SJ: Hanoi finally became "Hanoi" in the 19th century, although it has been a capital or center since the 3rd century BC, and many of the historic sites our travelers will see there date to the pivotal 11th century. Please shed light on what our travelers can look forward to discovering in this historically significant city.

DS: As I mentioned, Hanoi is about to celebrate it’s 1000th anniversary. Like Rome or Athens, it is a city that has existed as an important political, economic, and cultural center for centuries. When you walk down a street in Hanoi, you are literally walking over the remains of the past. Several years ago, while the government was making preparations to build a new parliament building, crews started excavating a piece of land in the center of the city. Not far below the surface, they began unearthing an enormous cache of artifacts. The discovery included, literally, millions of clues to Vietnam’s history: 600-year-old bricks, 15th Century blue and white bowls from the Le Dynasty, celadon platters, even the bones of elephants, which were used for labor in early Vietnam. The discovery marked the site of the royal enclosure of the Thang Long Citadel, the seat of power during the period when Hanoi was known as Thang Long. Scholars had always suspected that it existed but it wasn’t until this modern age, when they were making preparations for a monument to the current government, that they finally found incontrovertible evidence of its existence.

SJ: So many Vietnamese place names are dragon-based, e.g., Ha Long (Descending Dragon) Bay—how did the dragon become the starring figure in Vietnamese mythology and folklore?

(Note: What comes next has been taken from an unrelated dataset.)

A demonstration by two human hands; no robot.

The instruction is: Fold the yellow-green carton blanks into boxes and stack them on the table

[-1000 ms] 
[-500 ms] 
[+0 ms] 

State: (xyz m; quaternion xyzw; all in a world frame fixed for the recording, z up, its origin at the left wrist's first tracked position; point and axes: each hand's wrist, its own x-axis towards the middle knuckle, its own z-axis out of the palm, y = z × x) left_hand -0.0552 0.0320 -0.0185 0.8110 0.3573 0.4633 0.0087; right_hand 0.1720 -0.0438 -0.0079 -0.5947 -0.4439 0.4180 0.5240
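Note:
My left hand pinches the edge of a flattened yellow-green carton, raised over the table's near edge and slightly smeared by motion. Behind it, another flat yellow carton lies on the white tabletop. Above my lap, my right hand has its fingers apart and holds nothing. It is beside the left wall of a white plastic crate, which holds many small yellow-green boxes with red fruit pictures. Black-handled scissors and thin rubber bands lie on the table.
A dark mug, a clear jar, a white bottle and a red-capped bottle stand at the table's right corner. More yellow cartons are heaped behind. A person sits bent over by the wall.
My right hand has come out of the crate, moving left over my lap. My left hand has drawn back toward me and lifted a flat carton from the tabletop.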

DS: Vietnamese culture includes four sacred animals: The phoenix, the unicorn, the tortoise and the dragon. The dragon is the most powerful and, in many ways, stands for the strength of the nation. It’s not surprising, then, that many important Vietnamese names refer to the dragon. The Vietnamese name for the river we call the Mekong is Cuu Long, which means Nine Dragons. For many centuries, Hanoi was called Thang Long, which means Rising Dragon, an image that evokes power within the culture. The famous natural wonder, Ha Long Bay, is named for the “descending dragon” which legend says dove in and out of the water, creating islands as it churned the sea. As we travel through the country, we see these figures again and again. Stone stele of the tortoise, which represents longevity and wisdom, line the pavilions of Hanoi’s Temple of Literature, the ancient seat of learning. Statues of unicorns and phoenixes decorate pagodas and temples from the north to the south. But these images aren’t simply archaic. In Hanoi, a backpackers guesthouse carries a familiar name. It’s called the Rising Dragon Hotel. A charity race in Saigon: Challenge of the Nine Dragons. If you want a clearer idea of the importance of the dragon as a symbol in Vietnam, consider the importance of a flying creature in our own national identity—the Bald Eagle.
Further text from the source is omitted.